Repeat the data that follows verbatim. Images are not part of the copy.
━━ RAW DATA ━━
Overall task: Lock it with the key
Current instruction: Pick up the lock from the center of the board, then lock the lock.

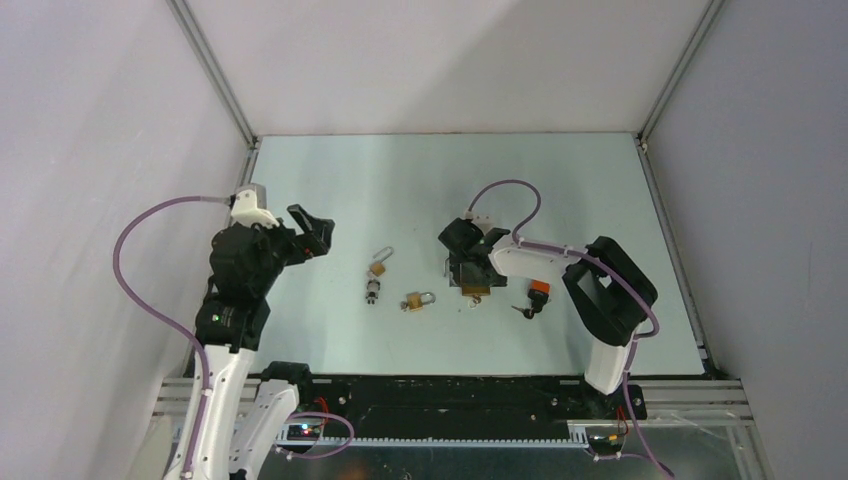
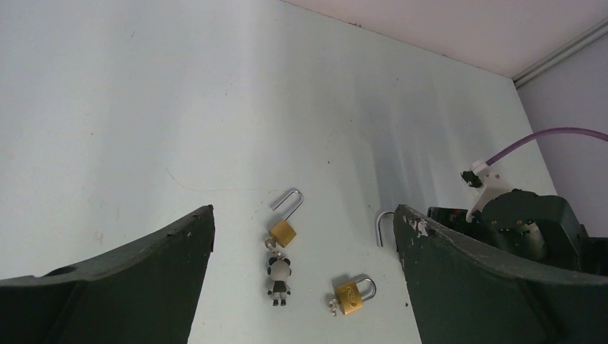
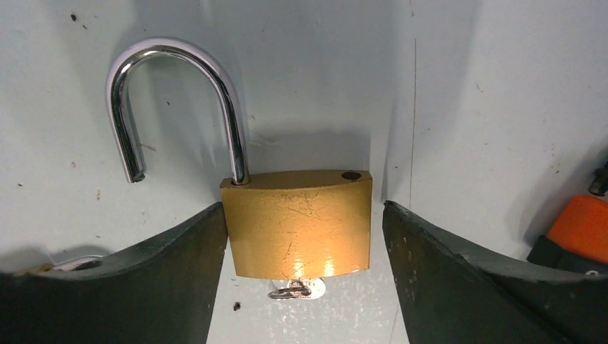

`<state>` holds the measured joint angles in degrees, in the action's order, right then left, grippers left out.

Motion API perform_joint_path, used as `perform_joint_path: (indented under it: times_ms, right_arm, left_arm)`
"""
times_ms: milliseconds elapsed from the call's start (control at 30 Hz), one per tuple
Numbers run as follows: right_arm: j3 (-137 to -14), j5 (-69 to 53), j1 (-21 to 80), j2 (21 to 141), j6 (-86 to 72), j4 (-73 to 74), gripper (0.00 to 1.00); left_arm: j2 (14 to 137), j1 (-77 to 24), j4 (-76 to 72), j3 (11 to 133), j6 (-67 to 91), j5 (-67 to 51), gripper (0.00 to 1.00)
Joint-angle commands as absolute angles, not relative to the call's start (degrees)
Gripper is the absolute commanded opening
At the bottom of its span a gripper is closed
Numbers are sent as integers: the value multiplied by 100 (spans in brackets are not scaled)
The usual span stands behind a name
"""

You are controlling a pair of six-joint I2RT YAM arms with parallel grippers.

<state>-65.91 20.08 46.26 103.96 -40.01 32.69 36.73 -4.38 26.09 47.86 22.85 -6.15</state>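
Three brass padlocks on the tabletop (image 1: 560, 190), and the right gripper (image 1: 470, 284) is down over one of them!

That padlock (image 3: 297, 222) lies flat just right of centre. Its shackle (image 3: 172, 93) is swung open, and a small key (image 3: 295, 289) shows at its bottom edge. The gripper's fingers straddle the brass body: one sits against its edge and the other is a sliver off, so it's not pinched. Just beside it to the left is a second padlock (image 1: 421, 300) with its shackle shut. Further left is a third padlock (image 1: 378, 266), shackle open, with one little panda charm (image 1: 371, 292) at its base. An orange-and-black piece (image 1: 539, 290) sits just to the right of the gripper. The left gripper (image 1: 312, 232) hangs well apart at the left, fingers spread wide, holding nothing.
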Motion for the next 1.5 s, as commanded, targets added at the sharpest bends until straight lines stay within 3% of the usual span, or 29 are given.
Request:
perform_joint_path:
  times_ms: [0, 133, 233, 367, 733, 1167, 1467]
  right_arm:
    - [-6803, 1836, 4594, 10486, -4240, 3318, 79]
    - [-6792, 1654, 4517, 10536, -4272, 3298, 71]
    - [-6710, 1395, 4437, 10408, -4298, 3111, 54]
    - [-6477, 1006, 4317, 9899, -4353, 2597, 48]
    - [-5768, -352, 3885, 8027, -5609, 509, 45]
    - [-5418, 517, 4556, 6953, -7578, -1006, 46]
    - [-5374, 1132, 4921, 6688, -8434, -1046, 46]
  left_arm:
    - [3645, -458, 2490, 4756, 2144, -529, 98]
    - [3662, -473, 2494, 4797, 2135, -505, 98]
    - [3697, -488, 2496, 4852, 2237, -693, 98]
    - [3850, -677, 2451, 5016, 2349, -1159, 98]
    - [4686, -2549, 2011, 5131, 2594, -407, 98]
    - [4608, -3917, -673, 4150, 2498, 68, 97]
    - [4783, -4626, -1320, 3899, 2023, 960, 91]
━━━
§ SOLUTION BELOW
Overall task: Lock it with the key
Current instruction: Pick up the lock from the center of the board, then lock the lock.


`<state>` holds the measured joint angles in degrees, in the action's order, right then left, grippers left out.

Motion API perform_joint_path, used as `perform_joint_path: (indented under it: times_ms, right_arm, left_arm)`
"""
times_ms: milliseconds elapsed from the call's start (control at 30 Hz), one per tuple
Numbers run as follows: right_arm: j3 (-137 to -14), j5 (-69 to 53), j1 (-21 to 80), j2 (21 to 141), j6 (-86 to 72), j4 (-73 to 74), gripper (0.00 to 1.00); left_arm: j2 (14 to 137), j1 (-77 to 24), j4 (-76 to 72), j3 (11 to 133), j6 (-67 to 91), j5 (-67 to 51), gripper (0.00 to 1.00)
Joint-angle commands as absolute angles, not relative to the call's start (degrees)
Gripper is the absolute commanded opening
At the bottom of its span a gripper is closed
Numbers are sent as integers: the value multiplied by 100 (spans in brackets are not scaled)
The usual span stands behind a name
"""

You are controlling a pair of six-joint I2RT YAM arms with parallel grippers.

<state>-65.91 20.08 46.26 103.96 -40.01 32.69 36.73 -4.38 26.09 47.86 22.85 -6.15</state>
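Three brass padlocks on the tabletop (image 1: 560, 190), and the right gripper (image 1: 470, 284) is down over one of them!

That padlock (image 3: 297, 222) lies flat just right of centre. Its shackle (image 3: 172, 93) is swung open, and a small key (image 3: 295, 289) shows at its bottom edge. The gripper's fingers straddle the brass body: one sits against its edge and the other is a sliver off, so it's not pinched. Just beside it to the left is a second padlock (image 1: 421, 300) with its shackle shut. Further left is a third padlock (image 1: 378, 266), shackle open, with one little panda charm (image 1: 371, 292) at its base. An orange-and-black piece (image 1: 539, 290) sits just to the right of the gripper. The left gripper (image 1: 312, 232) hangs well apart at the left, fingers spread wide, holding nothing.
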Motion for the next 1.5 s, as commanded, targets added at the sharpest bends until straight lines stay within 3% of the usual span, or 29 are given.
Request:
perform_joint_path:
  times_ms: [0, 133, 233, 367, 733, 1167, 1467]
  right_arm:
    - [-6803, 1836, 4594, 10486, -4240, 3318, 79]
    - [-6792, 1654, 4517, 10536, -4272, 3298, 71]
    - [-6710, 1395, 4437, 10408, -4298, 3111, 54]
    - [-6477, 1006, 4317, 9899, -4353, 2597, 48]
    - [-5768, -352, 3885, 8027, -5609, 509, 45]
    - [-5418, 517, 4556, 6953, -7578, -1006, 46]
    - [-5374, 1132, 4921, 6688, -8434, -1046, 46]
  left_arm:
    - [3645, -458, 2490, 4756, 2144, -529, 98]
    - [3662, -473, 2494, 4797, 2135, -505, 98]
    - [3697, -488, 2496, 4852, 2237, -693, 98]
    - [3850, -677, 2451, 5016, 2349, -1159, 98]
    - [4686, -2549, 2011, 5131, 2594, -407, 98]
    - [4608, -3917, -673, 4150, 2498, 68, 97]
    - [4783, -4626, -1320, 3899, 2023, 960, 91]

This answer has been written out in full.